## REQUIREMENT:
Return every line of the records, exact and in full, until you have returned the line with "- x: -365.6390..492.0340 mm", and include none of the pictures.

Dataset entries
:::

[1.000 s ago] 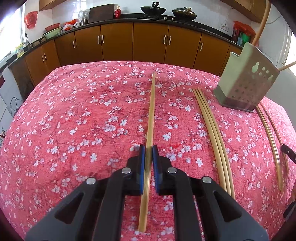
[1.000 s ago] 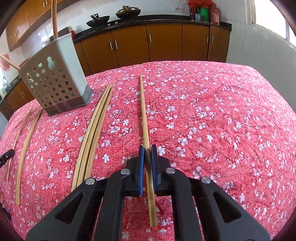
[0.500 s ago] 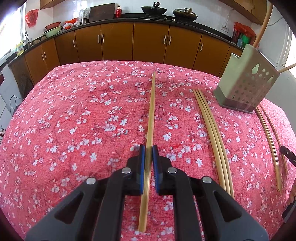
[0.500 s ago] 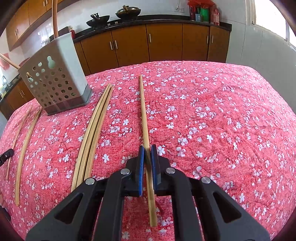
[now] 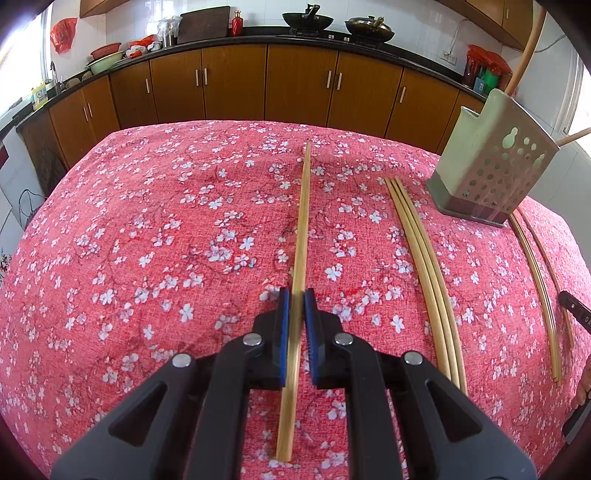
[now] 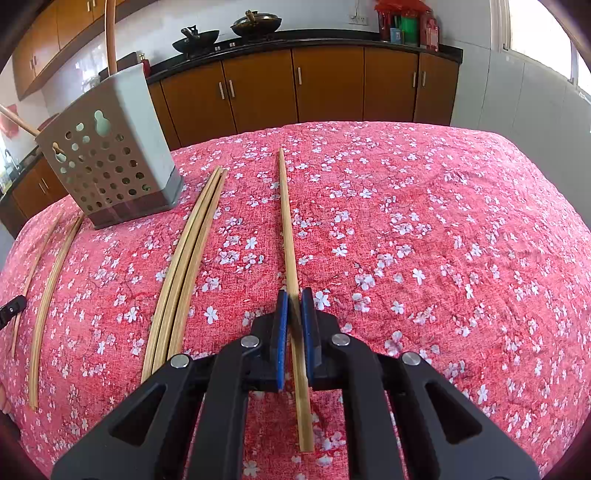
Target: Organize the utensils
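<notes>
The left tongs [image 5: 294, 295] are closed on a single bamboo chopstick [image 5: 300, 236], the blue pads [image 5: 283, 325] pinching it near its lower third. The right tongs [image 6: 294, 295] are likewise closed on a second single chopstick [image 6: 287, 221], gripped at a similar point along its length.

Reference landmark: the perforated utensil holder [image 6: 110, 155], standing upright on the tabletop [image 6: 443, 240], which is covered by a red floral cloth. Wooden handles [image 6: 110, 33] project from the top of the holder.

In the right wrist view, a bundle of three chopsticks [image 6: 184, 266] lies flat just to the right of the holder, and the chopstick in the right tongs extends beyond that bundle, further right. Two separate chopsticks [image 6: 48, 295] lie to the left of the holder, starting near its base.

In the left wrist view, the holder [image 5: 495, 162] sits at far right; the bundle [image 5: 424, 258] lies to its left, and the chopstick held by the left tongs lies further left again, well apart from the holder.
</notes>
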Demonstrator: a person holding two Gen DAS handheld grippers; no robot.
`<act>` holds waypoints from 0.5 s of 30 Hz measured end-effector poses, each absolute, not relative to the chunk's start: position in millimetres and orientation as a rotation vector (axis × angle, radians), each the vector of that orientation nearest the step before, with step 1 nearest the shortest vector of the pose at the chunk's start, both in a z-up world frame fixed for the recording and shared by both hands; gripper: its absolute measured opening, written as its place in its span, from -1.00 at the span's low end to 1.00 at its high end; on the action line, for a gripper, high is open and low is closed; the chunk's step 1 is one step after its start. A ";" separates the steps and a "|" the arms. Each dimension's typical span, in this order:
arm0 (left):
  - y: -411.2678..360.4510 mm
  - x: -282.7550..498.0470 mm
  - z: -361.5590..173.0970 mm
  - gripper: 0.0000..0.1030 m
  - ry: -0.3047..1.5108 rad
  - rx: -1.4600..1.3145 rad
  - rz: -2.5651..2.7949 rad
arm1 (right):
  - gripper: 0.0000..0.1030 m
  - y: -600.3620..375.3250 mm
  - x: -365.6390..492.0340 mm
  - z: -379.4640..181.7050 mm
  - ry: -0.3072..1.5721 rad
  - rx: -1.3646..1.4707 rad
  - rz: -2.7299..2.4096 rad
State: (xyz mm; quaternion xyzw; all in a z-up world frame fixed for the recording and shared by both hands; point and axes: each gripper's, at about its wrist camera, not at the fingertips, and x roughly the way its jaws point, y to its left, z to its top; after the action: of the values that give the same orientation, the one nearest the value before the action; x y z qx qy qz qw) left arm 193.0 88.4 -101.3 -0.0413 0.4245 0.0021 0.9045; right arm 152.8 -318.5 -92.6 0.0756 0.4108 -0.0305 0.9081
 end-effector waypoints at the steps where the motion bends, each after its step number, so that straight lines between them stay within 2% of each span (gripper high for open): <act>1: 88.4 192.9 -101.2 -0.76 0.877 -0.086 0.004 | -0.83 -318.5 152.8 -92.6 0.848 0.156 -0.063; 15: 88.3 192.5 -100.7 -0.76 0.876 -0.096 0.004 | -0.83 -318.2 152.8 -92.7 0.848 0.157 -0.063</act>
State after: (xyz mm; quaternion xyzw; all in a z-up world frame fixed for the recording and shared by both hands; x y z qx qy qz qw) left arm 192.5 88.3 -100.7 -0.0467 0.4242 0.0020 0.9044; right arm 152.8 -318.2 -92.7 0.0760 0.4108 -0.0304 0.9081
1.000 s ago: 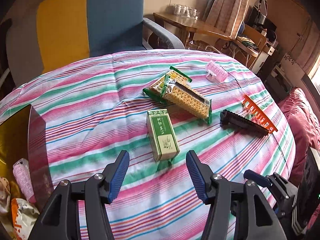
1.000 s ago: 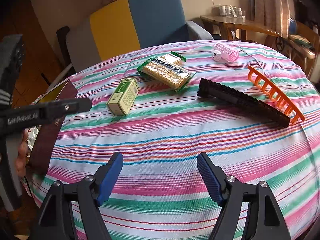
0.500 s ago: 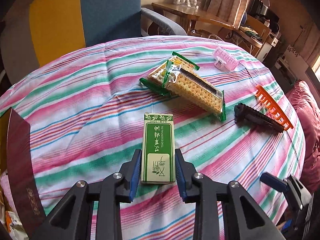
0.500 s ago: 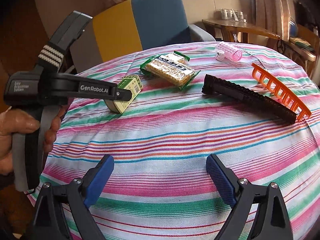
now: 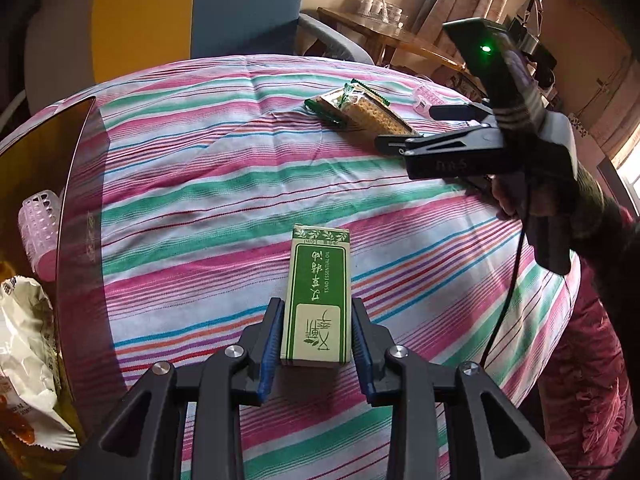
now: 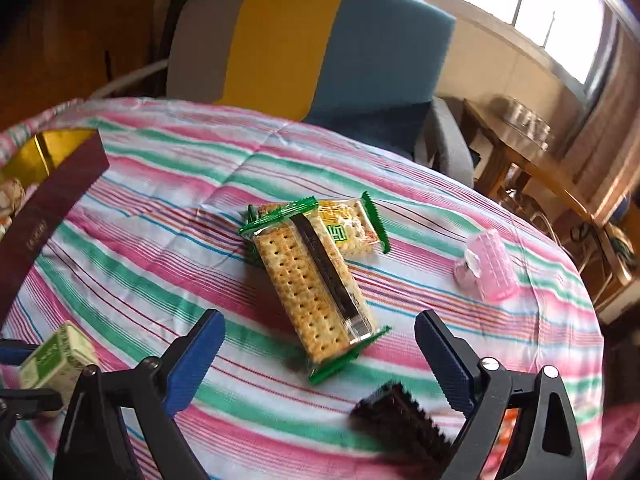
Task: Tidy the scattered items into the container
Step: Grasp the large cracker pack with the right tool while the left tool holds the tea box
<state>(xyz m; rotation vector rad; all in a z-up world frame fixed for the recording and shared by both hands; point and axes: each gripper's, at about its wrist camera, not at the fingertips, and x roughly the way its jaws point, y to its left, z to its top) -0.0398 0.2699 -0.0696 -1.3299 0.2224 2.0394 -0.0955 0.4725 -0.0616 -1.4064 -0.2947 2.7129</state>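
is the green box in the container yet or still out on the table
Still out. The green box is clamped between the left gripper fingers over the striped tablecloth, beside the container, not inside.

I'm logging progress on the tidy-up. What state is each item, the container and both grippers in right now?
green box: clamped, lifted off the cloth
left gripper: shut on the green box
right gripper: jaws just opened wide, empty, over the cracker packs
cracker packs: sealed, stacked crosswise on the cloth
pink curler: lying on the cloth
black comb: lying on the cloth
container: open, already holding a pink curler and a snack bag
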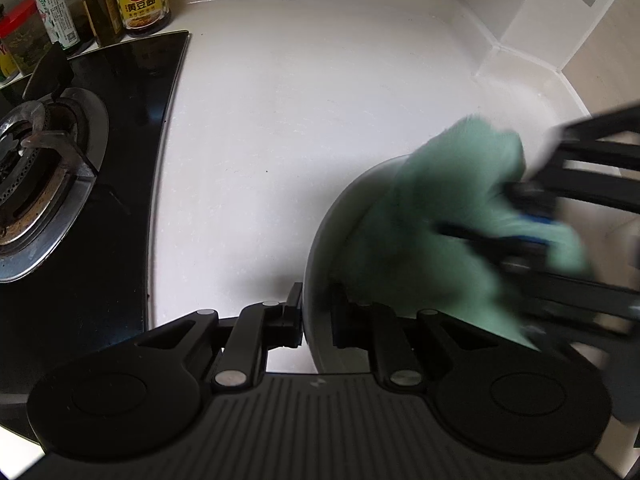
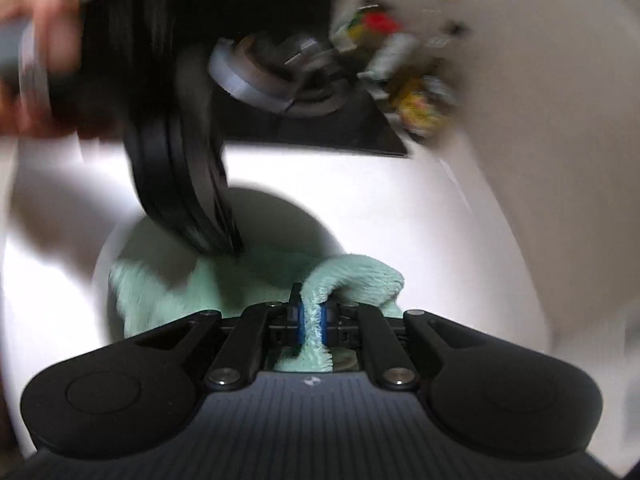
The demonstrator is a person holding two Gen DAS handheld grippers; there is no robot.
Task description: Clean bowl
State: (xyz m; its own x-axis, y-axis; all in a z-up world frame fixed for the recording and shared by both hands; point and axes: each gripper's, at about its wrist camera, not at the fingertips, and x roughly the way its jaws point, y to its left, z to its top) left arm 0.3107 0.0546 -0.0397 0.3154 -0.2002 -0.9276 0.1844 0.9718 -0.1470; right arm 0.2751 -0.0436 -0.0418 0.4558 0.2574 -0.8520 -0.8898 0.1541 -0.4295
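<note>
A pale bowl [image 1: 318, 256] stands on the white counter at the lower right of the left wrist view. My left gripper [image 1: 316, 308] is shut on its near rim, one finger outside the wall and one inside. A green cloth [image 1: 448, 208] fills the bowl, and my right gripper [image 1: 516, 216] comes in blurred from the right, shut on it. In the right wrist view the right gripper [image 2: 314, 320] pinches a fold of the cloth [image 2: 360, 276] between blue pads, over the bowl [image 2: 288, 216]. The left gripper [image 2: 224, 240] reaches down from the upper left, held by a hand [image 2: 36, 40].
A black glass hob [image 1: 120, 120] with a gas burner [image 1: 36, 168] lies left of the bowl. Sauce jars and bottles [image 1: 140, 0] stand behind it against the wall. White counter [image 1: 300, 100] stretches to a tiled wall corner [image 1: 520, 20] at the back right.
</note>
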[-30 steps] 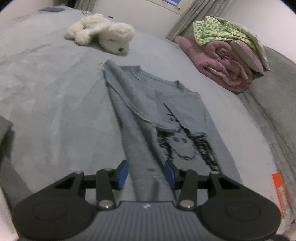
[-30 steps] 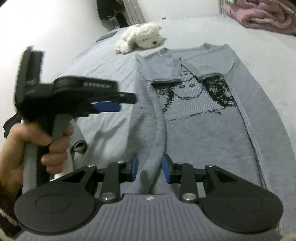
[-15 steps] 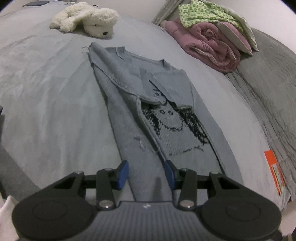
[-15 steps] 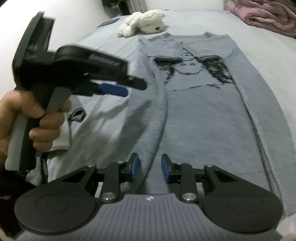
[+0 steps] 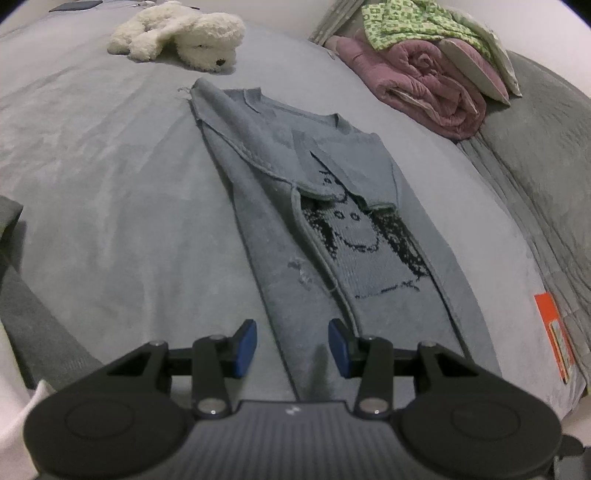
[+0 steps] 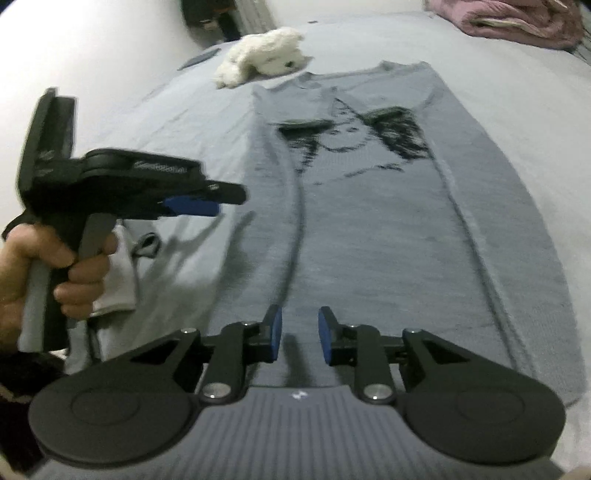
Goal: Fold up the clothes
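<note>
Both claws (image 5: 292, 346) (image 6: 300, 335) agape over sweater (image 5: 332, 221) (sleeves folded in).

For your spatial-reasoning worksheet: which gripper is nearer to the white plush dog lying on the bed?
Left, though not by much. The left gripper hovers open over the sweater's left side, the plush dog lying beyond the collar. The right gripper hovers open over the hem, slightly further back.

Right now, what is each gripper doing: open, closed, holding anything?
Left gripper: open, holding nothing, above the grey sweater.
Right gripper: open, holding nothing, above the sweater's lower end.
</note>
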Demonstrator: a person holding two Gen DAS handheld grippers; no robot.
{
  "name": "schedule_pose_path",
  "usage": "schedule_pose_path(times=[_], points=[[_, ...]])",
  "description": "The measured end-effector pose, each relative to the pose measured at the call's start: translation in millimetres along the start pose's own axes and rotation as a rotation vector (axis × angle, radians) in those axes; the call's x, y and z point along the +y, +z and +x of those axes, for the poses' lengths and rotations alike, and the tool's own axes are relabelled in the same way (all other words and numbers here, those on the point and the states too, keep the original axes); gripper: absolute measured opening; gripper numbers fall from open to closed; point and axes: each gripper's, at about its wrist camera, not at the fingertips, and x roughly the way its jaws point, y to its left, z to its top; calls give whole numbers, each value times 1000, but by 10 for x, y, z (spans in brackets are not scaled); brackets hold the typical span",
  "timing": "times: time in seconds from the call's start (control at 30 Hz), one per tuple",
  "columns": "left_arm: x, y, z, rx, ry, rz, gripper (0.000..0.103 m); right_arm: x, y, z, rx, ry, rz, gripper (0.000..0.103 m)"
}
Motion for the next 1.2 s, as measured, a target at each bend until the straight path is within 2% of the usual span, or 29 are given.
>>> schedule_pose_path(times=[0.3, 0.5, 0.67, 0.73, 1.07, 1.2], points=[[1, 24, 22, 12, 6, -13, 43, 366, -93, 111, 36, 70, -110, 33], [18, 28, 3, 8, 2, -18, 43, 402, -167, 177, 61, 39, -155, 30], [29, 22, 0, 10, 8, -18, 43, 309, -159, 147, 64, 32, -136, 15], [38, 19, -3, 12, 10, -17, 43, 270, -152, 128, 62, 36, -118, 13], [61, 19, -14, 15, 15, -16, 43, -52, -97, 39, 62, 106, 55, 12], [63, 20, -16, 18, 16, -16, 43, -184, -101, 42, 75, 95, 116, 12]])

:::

## PROBLEM SOLUTION:
[1.000 s ago] 
[1.000 s ago] 
[0.500 s ago] 
[0.500 s ago] 
[now] 
[now] 
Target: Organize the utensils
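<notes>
The left tongs [image 5: 294, 295] are closed on a single bamboo chopstick [image 5: 300, 236], the blue pads [image 5: 283, 325] pinching it near its lower third. The right tongs [image 6: 294, 295] are likewise closed on a second single chopstick [image 6: 287, 221], gripped at a similar point along its length.

Reference landmark: the perforated utensil holder [image 6: 110, 155], standing upright on the tabletop [image 6: 443, 240], which is covered by a red floral cloth. Wooden handles [image 6: 110, 33] project from the top of the holder.

In the right wrist view, a bundle of three chopsticks [image 6: 184, 266] lies flat just to the right of the holder, and the chopstick in the right tongs extends beyond that bundle, further right. Two separate chopsticks [image 6: 48, 295] lie to the left of the holder, starting near its base.

In the left wrist view, the holder [image 5: 495, 162] sits at far right; the bundle [image 5: 424, 258] lies to its left, and the chopstick held by the left tongs lies further left again, well apart from the holder.
</notes>
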Demonstrator: a person holding two Gen DAS handheld grippers; no robot.
`<act>` holds waypoints from 0.5 s of 30 Hz measured end-effector poses, each absolute, not relative to the chunk's start: position in millimetres and orientation as a rotation vector (axis × angle, radians), each the vector of that orientation nearest the step before, with step 1 nearest the shortest vector of the pose at the chunk's start, both in a z-up world frame fixed for the recording and shared by both hands; gripper: its absolute measured opening, written as its place in its span, from -1.00 at the span's low end to 1.00 at its high end; on the action line, for a gripper, high is open and low is closed; the chunk's step 1 is one step after its start. A ";" separates the steps and a "|" the arms. Each dimension's typical span, in this order:
arm0 (left):
  - y: -411.2678..360.4510 mm
  - x: -282.7550..498.0470 mm
  - z: -361.5590..173.0970 mm
  - gripper: 0.0000..0.1030 m
  - ry: -0.3047..1.5108 rad
  - rx: -1.4600..1.3145 rad
  - rz: -2.5651..2.7949 rad
arm1 (right):
  - gripper: 0.0000..0.1030 m
  - y: -600.3620..375.3250 mm
  - x: -365.6390..492.0340 mm

The output requires no further additions.